◆ Work task
Report all lines below with the word "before".

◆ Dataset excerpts
■ ■ ■ ■ ■ ■ ■

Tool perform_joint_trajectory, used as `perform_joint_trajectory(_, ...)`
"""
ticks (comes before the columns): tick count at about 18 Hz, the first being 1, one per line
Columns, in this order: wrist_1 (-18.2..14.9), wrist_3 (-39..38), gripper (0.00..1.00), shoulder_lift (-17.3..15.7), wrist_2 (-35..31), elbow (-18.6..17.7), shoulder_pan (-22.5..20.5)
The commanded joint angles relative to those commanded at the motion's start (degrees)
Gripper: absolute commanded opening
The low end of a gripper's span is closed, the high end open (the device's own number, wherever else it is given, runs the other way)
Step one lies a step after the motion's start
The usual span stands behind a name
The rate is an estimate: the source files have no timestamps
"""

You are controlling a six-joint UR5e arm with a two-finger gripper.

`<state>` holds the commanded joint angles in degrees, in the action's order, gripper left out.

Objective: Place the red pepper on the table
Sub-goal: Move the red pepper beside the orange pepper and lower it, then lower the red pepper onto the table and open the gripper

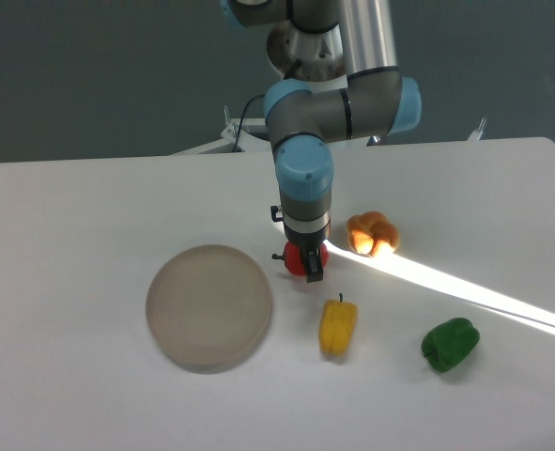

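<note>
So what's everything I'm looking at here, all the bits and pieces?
red pepper: one, glossy red, held in the claw near the middle of the table, right of the plate
orange pepper: one, orange, right of the red one, at the sunlit strip
yellow pepper: one, yellow, in front of the red one
green pepper: one, green, front right
plate: one, round, beige-grey, front left
table: one, white
arm: one, grey with blue caps, reaching down from behind
claw: one, dark, closed on the red pepper
</note>
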<state>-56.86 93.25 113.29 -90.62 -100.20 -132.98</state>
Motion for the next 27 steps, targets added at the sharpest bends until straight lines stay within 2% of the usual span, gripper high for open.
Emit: perform_joint_trajectory(27,-0.09,0.44,0.6,0.97,0.44,-0.35,-0.97)
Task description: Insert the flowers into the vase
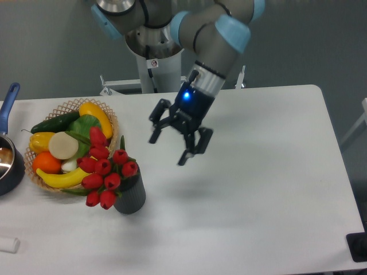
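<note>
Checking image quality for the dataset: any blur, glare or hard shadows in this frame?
Fixed camera: tool slightly soft, fingers spread; flowers and vase sharp. Soft shadow on the table below the tool. No strong glare; blue LED glows on the wrist.

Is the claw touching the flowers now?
Apart. The camera view shows the open claw raised to the right of the flowers, with bare table visible between them.

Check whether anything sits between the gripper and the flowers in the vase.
Nothing visible does. The gripper hangs open above bare table, up and to the right of the flowers, which already sit in the vase. The basket lies on the far side of them.
</note>
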Robot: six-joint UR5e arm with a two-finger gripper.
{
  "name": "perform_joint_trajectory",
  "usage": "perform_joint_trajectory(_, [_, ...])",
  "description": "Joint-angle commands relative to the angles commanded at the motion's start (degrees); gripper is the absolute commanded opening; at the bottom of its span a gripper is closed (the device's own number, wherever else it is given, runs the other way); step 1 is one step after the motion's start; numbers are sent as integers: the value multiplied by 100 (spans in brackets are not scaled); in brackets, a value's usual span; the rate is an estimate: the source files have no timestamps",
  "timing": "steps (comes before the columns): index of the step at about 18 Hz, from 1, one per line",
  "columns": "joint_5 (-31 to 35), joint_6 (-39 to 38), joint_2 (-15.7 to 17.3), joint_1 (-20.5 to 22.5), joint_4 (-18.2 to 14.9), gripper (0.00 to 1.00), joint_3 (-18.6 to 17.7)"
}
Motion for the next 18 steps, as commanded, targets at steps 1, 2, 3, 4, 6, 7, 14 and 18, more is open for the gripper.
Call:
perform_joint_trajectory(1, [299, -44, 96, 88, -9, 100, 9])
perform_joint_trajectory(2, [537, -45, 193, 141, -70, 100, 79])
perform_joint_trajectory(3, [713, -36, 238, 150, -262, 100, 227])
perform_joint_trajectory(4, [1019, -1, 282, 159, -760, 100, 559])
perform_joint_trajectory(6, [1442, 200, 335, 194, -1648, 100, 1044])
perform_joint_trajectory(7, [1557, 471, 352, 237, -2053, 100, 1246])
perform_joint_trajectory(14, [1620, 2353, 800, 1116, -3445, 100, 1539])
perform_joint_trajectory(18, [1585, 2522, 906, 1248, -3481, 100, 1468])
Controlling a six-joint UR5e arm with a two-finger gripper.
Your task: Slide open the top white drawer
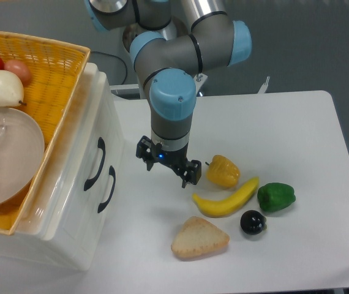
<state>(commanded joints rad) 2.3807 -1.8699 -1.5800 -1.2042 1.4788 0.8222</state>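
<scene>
The top white drawer [89, 144] is the upper front of the white drawer unit at the left, with a black curved handle [95, 164]. It sits flush with the lower drawer [110, 211], which carries its own black handle [108, 188]. My gripper [166, 165] points down over the table, to the right of both handles and apart from them. Its fingers [190, 174] are spread open with nothing between them.
A yellow wicker basket [64, 73] rests on top of the unit, holding fruit and a clear bowl [9, 153]. Right of the gripper lie a yellow pepper [223, 171], a banana [226, 199], a green pepper [276, 197], a dark round fruit [253, 222] and a bread piece [199, 239].
</scene>
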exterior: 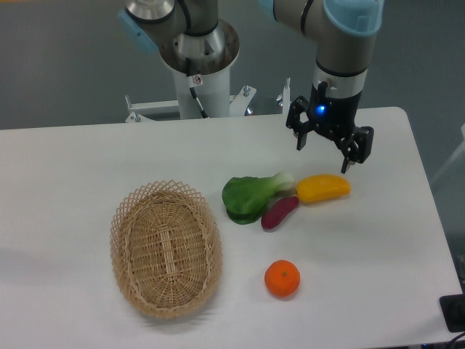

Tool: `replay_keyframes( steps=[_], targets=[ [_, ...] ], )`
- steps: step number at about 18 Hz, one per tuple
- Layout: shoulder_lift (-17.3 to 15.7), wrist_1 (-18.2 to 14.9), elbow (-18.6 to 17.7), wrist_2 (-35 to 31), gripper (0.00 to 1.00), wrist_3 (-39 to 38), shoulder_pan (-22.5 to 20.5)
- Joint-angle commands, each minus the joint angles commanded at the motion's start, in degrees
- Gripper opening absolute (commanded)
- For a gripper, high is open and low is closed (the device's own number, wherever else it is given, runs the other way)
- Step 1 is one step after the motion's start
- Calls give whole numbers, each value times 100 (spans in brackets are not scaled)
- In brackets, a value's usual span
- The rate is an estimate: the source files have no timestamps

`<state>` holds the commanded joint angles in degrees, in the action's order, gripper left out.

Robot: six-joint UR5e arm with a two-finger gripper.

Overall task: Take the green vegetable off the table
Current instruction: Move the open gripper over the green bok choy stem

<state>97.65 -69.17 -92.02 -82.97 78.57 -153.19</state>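
Observation:
The green vegetable (251,195), a toy bok choy with dark-green leaves and a pale stalk, lies on the white table (80,160) near the middle. Its stalk end points right, toward a yellow curved piece (323,187). A small purple piece (280,212) lies against its lower right side. My gripper (325,153) hangs above the table behind the yellow piece, up and to the right of the bok choy. Its fingers are spread apart and hold nothing.
A wicker basket (166,249) stands at the front left. An orange (282,279) sits at the front, below the purple piece. The arm's base column (200,73) rises at the table's far edge. The table's right edge lies near the gripper.

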Motion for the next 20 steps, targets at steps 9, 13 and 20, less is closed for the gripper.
replay_keyframes(
  steps=[9, 13, 20],
  targets=[
    [-9, 44, -158, 44, 100, -26, 9],
    [-79, 97, -439, 44, 100, 35, 44],
    [-377, 719, -1431, 35, 100, 44, 211]
  ],
)
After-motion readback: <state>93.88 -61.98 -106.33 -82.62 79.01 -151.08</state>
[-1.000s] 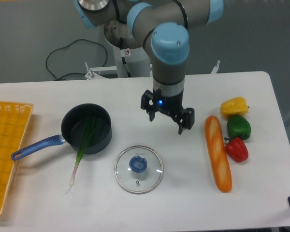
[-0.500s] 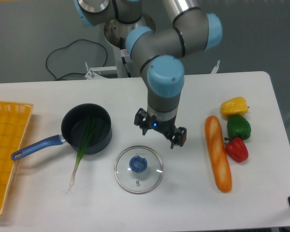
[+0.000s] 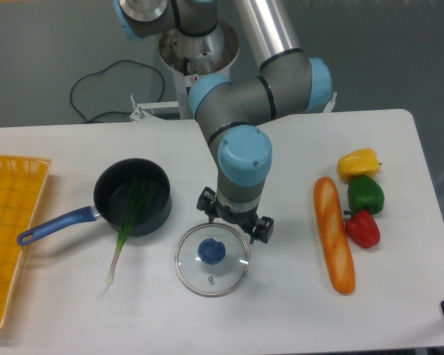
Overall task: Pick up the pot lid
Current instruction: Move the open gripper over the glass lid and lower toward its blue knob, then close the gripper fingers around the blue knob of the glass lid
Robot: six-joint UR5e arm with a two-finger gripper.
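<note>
Got claw point(image 3: 235, 225) released, w/ fingers spread, nr far rim of pot lid point(image 3: 228, 274). Prob. raised off tabletop point(image 3: 285, 303), but hard to judge height. See lid lying flat on tabletop, clear w/ blue knob point(image 3: 212, 251) up, btwn black pot point(image 3: 157, 177) & long bread loaf point(image 3: 334, 231). Note spring onion point(image 3: 133, 203) in pot w/ white end outside, plus blue handle point(image 3: 59, 223) pointing pic L. Spot yellow point(image 3: 357, 163), green point(image 3: 365, 194) & red peppers point(image 3: 363, 230) R of loaf, & yellow basket point(image 3: 13, 192) at L edge.
</note>
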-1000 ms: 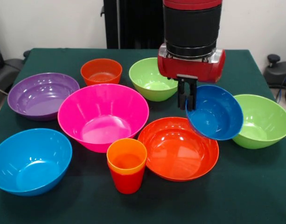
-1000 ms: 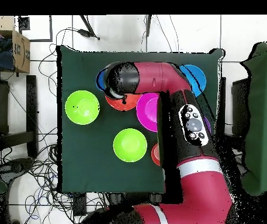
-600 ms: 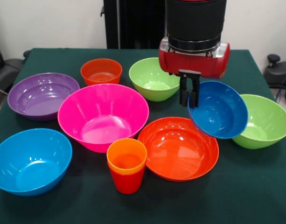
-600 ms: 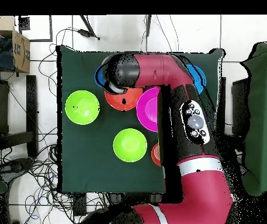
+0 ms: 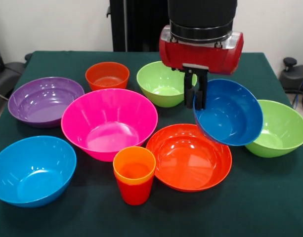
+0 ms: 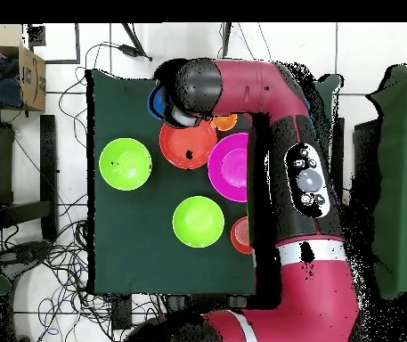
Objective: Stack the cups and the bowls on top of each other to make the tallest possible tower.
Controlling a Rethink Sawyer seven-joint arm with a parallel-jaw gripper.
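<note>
Green cloth covers the desk [image 5: 270, 197], and every bowl on it sits apart from the rest, so no tower of bowls stands yet. Only the orange cup [image 5: 134, 165] is nested, sitting inside the red cup [image 5: 135, 191]. The gripper [image 5: 195, 104] hangs from the red arm [image 6: 306, 178], and its fingers [image 5: 190, 96] are pinched narrow on the near rim of the small blue bowl [image 5: 230, 118], holding it tilted and clear of the cloth. That bowl hangs off to one side of the fingers, over the edge of the large orange-red bowl [image 5: 188, 158]. The nested cups stand nearer the camera than the fingers and toward the pink bowl [image 5: 109, 123]. Judging by the task, the carry turns on crossing that gap, then levelling the bowl over the cups.
</note>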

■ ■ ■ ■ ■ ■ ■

◆ Answer for the task
ticks (comes before the columns): tick count at about 18 Hz, the first being 1, one per line
  "timing": "steps (comes before the columns): index of the step at about 18 Hz, from 1, one per line",

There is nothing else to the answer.